Same for WSGI https://peps.python.org/pep-3333/#other-http-features:

WSGI servers must handle any supported inbound “hop-by-hop” headers on their own, such as by decoding any inbound Transfer-Encoding, including chunked encoding if applicable.

As it stands language modules won't see chunked data, Unit will buffer them up and convert the request to Content-Length

andrey-zelenkov commented 1 week ago

As it stands language modules won't see chunked data, Unit will buffer them up and convert the request to Content-Length

Even when "chunked_transform": False?

ac000 commented 1 week ago

As it stands language modules won't see chunked data, Unit will buffer them up and convert the request to Content-Length

Even when "chunked_transform": False?

AIUI

If chunked_transform is false then Unit behaves as it does now and rejects chunked requests.

If it's true, Unit will buffer all the chunked data up and convert it to a Content-Length request.

In either case language modules will only see Content-Length requests as they do now.

andrey-zelenkov commented 1 week ago

If chunked_transform is false then Unit behaves as it does now and rejects chunked requests.

It doesn't work that way. In the current implementation of #1262, chunked requests are always accepted and served.

In either case language modules will only see Content-Length requests as they do now.

No, in case of "chunked_transform": False app will receive a request and will not see any Content-Length. At least in current version of patch.

After asking @hongzhidao about it, he explained that the main reason for having this option is the problem with the current implementation: the decision about de-chunking is made before routing and knowing where the request will be sent (proxy or application). Disabling de-chunking makes the proxy work correctly, while enabling de-chunking makes applications work correctly. So, by setting chunked_transform option, you are choosing what will be broken and what will work correctly. This explanation makes some sense to me now.

My current thought is to set chunked_transform to True by default. The only drawback I can see is de-chunking proxied requests and I would expect that most of the servers should be able to live with it (or even it will be possible to chunk it back later by implementing body modification using njs) and Unit does extra work which might be useless, whereas setting it to False leads to broken applications on the application server.

ac000 commented 1 week ago

If chunked_transform is false then Unit behaves as it does now and rejects chunked requests.

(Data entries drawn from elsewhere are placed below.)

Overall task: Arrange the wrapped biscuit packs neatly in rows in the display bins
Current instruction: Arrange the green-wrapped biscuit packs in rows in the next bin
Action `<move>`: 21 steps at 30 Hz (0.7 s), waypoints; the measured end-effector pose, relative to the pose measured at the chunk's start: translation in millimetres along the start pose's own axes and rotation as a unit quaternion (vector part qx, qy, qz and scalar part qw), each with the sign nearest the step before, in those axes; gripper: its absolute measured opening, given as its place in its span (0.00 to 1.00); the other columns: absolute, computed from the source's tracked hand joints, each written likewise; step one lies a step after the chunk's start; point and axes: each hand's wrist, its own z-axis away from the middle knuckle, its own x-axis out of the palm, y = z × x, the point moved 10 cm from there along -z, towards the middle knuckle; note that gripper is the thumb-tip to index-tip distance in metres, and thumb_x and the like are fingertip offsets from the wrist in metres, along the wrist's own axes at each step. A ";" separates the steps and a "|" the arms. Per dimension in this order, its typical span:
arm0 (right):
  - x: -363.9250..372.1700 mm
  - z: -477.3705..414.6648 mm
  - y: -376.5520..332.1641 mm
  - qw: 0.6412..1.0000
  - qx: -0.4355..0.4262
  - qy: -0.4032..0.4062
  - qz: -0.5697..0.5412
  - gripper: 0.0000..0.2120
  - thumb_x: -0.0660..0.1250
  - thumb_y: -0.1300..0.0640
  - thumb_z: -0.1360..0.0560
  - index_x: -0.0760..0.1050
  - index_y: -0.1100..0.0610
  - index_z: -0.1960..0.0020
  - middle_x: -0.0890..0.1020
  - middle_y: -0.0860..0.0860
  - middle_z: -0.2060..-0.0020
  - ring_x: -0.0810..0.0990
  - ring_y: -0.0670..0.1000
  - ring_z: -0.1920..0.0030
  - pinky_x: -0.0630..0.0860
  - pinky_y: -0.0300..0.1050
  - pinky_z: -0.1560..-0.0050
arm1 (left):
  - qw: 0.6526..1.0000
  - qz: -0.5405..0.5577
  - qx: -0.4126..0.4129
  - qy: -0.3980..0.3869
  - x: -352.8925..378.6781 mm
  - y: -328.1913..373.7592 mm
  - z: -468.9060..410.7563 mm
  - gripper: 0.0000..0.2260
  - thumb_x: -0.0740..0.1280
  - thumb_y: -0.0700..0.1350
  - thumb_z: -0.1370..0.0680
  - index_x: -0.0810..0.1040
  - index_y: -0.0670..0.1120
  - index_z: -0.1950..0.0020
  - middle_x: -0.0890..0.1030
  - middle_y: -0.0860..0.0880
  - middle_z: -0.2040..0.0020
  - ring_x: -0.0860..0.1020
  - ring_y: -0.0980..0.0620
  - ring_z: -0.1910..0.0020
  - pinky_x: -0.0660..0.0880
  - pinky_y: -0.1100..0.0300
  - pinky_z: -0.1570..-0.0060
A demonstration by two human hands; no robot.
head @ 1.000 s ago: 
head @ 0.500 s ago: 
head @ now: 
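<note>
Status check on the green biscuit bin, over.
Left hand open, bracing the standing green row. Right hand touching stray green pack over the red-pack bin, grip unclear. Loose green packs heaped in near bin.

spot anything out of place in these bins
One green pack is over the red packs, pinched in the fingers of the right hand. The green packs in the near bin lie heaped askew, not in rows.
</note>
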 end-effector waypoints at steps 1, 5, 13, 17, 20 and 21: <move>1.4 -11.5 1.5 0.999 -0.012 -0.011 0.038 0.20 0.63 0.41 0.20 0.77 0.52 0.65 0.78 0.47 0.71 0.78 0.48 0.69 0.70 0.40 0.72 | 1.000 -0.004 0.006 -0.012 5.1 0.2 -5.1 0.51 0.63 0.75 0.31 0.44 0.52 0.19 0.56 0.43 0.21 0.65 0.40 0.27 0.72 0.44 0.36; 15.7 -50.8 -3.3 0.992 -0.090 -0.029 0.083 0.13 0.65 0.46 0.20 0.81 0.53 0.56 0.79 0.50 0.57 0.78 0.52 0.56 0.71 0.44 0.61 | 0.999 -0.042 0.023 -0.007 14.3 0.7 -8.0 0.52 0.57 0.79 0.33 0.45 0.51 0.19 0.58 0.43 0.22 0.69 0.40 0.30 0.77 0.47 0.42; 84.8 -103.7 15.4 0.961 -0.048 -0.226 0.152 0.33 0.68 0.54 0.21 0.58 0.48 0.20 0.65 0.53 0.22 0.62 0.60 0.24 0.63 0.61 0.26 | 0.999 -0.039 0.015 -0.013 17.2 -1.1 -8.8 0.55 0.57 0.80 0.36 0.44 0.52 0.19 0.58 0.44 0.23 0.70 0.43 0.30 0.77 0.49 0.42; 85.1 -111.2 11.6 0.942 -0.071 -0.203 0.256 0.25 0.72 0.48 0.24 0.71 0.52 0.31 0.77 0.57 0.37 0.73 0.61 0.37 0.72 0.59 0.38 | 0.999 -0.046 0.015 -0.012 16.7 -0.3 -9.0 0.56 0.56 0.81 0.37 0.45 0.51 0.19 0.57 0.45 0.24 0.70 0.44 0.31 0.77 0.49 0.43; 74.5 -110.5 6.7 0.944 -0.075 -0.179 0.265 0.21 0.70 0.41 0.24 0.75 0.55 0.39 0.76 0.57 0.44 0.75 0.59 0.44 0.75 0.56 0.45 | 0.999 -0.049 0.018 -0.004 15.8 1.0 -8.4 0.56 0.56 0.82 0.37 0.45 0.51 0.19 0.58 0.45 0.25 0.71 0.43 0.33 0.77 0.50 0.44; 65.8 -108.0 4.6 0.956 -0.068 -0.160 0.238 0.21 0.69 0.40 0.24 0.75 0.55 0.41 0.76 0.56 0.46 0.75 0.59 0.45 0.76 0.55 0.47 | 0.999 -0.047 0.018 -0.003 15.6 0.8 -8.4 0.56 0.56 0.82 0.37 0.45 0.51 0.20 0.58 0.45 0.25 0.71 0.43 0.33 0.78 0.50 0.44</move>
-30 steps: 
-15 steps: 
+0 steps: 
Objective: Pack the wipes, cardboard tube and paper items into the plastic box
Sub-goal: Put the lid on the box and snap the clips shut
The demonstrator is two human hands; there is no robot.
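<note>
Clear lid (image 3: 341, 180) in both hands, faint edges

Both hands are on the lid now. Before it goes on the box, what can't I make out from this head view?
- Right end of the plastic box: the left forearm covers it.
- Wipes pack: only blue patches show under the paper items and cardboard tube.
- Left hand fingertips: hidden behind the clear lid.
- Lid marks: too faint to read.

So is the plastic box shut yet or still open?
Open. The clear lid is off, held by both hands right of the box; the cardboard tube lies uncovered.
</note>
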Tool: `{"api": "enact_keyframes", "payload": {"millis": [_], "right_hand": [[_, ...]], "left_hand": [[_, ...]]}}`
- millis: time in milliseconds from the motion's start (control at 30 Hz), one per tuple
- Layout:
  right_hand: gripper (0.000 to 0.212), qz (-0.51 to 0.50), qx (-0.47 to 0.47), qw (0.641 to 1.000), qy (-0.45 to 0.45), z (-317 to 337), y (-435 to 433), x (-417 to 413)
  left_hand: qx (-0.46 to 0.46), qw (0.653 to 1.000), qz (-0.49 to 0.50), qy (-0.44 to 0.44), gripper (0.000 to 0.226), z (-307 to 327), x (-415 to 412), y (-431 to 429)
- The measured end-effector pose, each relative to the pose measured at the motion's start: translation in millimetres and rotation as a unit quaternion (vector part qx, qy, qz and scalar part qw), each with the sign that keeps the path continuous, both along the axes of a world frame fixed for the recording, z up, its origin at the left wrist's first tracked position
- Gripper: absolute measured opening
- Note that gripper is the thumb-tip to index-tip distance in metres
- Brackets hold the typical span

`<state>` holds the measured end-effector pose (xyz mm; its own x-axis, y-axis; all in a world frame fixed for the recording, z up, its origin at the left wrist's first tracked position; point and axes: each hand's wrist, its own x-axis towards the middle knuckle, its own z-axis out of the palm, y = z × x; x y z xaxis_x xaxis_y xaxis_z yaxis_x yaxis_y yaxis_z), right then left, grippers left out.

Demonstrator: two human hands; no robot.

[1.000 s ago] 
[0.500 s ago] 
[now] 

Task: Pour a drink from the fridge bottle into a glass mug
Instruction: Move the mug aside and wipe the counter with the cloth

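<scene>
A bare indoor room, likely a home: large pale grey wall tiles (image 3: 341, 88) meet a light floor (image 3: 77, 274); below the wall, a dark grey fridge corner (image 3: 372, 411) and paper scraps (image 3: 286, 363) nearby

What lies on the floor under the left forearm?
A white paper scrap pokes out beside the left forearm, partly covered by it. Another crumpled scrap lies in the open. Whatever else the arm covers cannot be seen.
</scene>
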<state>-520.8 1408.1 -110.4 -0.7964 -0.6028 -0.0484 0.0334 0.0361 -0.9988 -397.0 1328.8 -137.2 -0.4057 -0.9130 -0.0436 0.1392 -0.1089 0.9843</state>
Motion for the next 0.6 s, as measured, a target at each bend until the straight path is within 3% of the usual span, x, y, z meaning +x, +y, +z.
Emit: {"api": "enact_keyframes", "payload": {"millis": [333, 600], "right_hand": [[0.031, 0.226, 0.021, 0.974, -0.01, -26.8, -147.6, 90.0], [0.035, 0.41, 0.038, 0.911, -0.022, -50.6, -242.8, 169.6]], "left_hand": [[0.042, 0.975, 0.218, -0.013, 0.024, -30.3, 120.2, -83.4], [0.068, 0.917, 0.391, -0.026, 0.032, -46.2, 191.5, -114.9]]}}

It doesn't work that way. In the current implementation of #1262, chunked requests are always accepted and served.

In either case language modules will only see Content-Length requests as they do now.

No, in case of "chunked_transform": False app will receive a request and will not see any Content-Length. At least in current version of patch.

@callahad @hongzhidao

Well I'm confused because we just had a meeting where it was agreed that language modules (for now anyway) will not see chunked requests.

Sending chunked requests to language modules will be completely pointless as they won't know what to do with it, for all I know they may even just crash...

ac000 commented 1 week ago

commit 93d8b3d1424387f2a5ca264b9b9653c9da21a9a7
Author: Zhidao HONG <z.hong@f5.com>
Date:   Tue Jun 11 17:59:00 2024 +0800

    http: Support chunked request bodies

    This is a temporary support for chunked request bodies by converting
    to Content-Length. This allows for processing of such requests until
    a more permanent solution is developed.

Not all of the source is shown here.